• [What to produce]
Nothing but the lines below from the one with "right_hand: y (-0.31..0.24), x" through the one with "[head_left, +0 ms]" should be output, each exactly as given, and no pictures.

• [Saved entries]

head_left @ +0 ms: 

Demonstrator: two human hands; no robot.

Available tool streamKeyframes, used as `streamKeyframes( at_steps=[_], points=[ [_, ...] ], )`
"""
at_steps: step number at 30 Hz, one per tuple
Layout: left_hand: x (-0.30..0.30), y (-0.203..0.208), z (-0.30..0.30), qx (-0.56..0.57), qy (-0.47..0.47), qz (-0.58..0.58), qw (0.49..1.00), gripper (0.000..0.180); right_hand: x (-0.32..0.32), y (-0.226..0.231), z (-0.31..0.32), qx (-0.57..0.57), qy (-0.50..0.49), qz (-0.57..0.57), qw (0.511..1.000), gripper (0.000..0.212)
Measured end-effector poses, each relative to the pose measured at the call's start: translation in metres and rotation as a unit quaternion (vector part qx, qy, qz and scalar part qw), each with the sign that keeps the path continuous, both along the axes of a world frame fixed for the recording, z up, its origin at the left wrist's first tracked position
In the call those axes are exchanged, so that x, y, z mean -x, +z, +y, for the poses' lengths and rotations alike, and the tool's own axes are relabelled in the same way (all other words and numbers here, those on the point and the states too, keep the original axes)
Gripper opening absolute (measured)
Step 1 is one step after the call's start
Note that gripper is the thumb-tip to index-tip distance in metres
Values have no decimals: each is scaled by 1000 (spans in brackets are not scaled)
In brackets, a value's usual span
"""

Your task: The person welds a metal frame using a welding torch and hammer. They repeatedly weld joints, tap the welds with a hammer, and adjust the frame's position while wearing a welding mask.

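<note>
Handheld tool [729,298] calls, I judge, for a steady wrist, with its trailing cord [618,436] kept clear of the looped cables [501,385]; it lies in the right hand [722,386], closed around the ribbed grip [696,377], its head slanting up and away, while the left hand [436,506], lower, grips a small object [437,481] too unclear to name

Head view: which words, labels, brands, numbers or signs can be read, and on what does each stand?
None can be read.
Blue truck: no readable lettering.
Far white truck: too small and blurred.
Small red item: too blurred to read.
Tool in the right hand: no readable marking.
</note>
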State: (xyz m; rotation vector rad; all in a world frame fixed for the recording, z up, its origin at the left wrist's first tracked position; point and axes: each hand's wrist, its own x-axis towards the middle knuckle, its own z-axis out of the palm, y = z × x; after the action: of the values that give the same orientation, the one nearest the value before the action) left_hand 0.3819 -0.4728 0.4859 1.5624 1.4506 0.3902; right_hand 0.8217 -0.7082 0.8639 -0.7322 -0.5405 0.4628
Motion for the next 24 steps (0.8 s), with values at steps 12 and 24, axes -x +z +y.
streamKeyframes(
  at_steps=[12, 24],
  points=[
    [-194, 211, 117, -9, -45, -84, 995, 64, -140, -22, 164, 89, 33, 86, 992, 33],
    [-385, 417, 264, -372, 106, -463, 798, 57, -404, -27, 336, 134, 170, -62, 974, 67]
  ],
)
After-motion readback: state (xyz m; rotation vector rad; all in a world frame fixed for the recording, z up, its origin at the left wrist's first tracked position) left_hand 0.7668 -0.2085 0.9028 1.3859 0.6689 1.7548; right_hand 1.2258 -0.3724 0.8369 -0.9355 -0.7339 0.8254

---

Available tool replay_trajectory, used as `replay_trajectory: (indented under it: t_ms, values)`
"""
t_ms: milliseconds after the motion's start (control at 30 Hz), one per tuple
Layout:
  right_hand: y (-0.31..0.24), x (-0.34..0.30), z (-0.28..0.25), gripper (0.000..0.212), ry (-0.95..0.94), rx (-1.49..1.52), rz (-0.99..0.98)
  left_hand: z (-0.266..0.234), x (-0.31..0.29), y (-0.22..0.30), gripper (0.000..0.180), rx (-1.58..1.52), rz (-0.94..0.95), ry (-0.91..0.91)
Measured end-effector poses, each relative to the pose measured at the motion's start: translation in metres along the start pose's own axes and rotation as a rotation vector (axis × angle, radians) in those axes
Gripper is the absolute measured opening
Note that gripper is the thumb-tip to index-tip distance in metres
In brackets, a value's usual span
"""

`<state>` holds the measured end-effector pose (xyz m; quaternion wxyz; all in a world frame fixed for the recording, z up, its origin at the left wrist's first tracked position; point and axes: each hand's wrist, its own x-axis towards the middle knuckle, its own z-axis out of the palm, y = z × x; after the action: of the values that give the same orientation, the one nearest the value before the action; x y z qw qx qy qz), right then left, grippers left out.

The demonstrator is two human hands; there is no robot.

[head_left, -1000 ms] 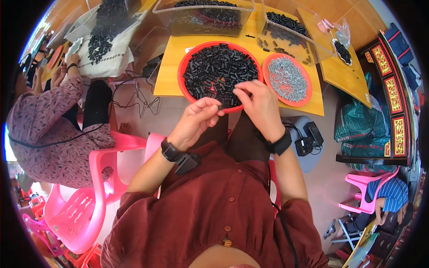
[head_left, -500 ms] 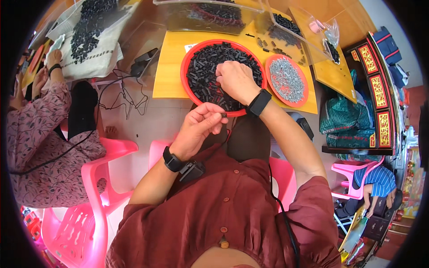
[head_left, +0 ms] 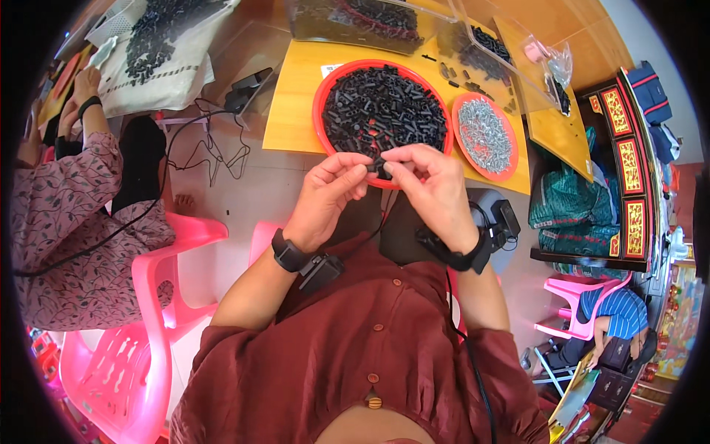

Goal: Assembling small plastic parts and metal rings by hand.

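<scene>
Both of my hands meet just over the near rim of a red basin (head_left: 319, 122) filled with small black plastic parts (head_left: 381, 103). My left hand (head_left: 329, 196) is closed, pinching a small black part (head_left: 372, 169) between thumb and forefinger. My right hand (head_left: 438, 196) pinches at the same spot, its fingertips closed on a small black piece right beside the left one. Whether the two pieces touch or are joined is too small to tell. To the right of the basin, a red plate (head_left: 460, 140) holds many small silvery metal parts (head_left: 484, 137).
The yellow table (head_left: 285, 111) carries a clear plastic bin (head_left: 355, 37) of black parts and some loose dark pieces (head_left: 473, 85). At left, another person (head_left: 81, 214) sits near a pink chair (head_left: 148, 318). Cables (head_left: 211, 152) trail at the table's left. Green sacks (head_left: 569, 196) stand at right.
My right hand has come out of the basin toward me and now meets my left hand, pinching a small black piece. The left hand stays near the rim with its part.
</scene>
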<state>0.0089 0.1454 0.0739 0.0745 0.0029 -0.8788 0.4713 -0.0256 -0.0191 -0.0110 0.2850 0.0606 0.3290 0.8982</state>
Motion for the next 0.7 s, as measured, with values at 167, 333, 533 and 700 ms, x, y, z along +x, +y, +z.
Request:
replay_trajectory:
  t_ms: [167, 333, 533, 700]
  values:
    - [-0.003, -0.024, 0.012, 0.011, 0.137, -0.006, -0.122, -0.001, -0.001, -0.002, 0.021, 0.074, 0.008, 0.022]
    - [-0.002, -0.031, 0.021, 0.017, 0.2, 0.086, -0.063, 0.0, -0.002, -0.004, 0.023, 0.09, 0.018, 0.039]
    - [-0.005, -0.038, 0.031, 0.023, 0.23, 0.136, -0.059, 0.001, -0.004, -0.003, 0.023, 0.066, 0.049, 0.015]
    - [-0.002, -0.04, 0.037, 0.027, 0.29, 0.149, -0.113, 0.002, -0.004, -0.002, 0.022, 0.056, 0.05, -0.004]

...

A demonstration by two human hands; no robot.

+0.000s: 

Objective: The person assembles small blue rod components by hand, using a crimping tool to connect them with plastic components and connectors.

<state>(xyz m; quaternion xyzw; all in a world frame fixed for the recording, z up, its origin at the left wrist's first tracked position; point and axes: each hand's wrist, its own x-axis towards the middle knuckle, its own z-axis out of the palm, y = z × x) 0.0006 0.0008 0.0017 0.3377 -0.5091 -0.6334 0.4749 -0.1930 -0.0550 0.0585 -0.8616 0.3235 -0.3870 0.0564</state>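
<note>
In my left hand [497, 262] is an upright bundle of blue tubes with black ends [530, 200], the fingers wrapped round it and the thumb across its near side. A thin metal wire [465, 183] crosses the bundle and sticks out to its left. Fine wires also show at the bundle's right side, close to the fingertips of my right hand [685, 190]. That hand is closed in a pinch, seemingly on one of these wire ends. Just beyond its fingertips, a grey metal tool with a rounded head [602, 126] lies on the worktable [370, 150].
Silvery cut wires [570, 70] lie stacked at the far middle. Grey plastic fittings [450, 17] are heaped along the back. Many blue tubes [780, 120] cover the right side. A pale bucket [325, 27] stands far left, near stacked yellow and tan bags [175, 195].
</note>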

• [The answer]
  right_hand: y (-0.31..0.24), x (-0.34..0.30), z (-0.28..0.25), gripper (0.000..0.212), ry (-0.95..0.94), rx (-1.49..1.52), rz (-0.99..0.98)
  left_hand: z (-0.266..0.234), x (-0.31..0.29), y (-0.22..0.30), gripper (0.000..0.180), rx (-1.58..1.52), rz (-0.94..0.95), ry (-0.91..0.91)
Measured end-effector poses, each relative to the pose measured at the motion's start: translation in metres along the start pose's own axes and rotation as a rotation vector (axis × angle, radians) in those axes
Gripper is the absolute measured opening
Note that gripper is the thumb-tip to index-tip distance in metres
In brackets, a value's usual span
"""

`<state>` holds the measured end-effector pose (xyz m; quaternion wxyz; all in a world frame fixed for the recording, z up, its origin at the left wrist's first tracked position; point and axes: each hand's wrist, its own x-axis towards the middle knuckle, its own z-axis out of the palm, y = z × x; after the action: of the values that give the same orientation, the one nearest the value before the action; x y z qw qx qy qz), right then left, grippers left out.

The demonstrator is two human hands; there is no robot.

[head_left, -1000 ms] 
[head_left, -500 ms] 
[head_left, +0 ms] 

The response to this exercise is finished.